I use the built-in voice typing in Windows and am pretty happy with it. How would you say this compares (presuming most of your comparisons are mac-centric)

the_king|10 months ago

Aqua is in another league when it comes to accuracy. I just ran them side by side on a simple q to ChatGPT and here were the results...

Aqua Voice

  What is the first recorded eclipse in human history? I'm not asking when the first one occurred, but the first written record we have of an eclipse.
Windows Voice Typing (v11 24H2, Dell XPS 13 9340)

  What is the first recorded eclipse in human history i'm not asking 1 like the first occurred but the first ridden record we have of an eclipse

Windows mistakes were:

-"1" should be "when"

-"ridden" should be "written"

-No punctuation

aminsadeghi|10 months ago

Is there going to be Linux support at some point?

the_king|10 months ago

We can do that, with some help from the community.

tomblomfield|10 months ago

I recently started using Aqua and it's great.

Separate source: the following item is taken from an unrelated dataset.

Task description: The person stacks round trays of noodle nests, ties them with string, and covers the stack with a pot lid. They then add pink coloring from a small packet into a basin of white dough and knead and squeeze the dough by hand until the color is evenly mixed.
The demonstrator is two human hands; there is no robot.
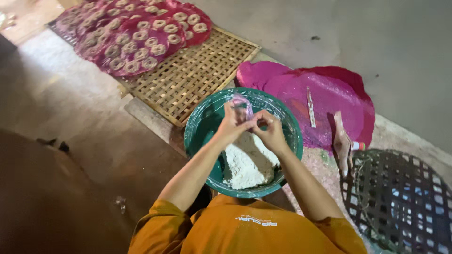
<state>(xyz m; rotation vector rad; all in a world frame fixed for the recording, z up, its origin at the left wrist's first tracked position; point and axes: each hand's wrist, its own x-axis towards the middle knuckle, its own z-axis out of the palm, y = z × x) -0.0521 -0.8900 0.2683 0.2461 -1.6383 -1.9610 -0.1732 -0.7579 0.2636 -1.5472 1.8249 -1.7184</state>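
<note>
Below my hands sits white dough [247, 164] in the green bowl [200, 129]. My left hand [232, 124] and right hand [269, 131] together pinch a small piece [242, 102], perhaps wrapped in thin plastic. I should press evenly. Beyond them, shaped rings [136, 35] dry on red cloth [101, 59].

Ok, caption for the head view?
Both hands, left hand and right hand, pinch a clear plastic bit above dough in a green bowl.

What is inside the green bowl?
The green bowl holds a white dough mound. Both hands, left hand and right hand, cover its far part.
</note>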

The team really improved the latency in the last few weeks.

hu3|10 months ago

How does it compare to https://wisprflow.ai ?

btw, grats!

the_king|10 months ago

Thanks!

We're faster, more accurate, and have a streaming option. Aqua can go from key-up to paste in as little as 450ms. Flow was closer to 1000 in our tests.

Overall, you'll notice we make a few more tweaks to the output than Wisprflow.

For example, Aqua + Cursor is very powerful - we syntax highlight your transcript. The easiest way to see this is to use streaming mode (double press Fn) + deep context + cursor and try asking it to change something.

This also works in other "context rich" environments.

bklyn11201|10 months ago

Music playing on Youtube in Chrome, Airpods in, the desktop and the sandbox/demo just don't work.

the_king|10 months ago

Shoot, might be due to AirPods mic init latency. AirPods work well on Desktop (though their mic quality isn't the best).

iAMkenough|10 months ago

Tried viewing the Pricing link in the footer, but it requires a Google account to view.

waveringana|10 months ago

will we ever see local, open source models? they are very important for accessibility reasons which this product can fit into, but wont because of it being cloud based (and proprietary).

hasperdi|10 months ago

Anyone can recommend a good dictation app on Linux?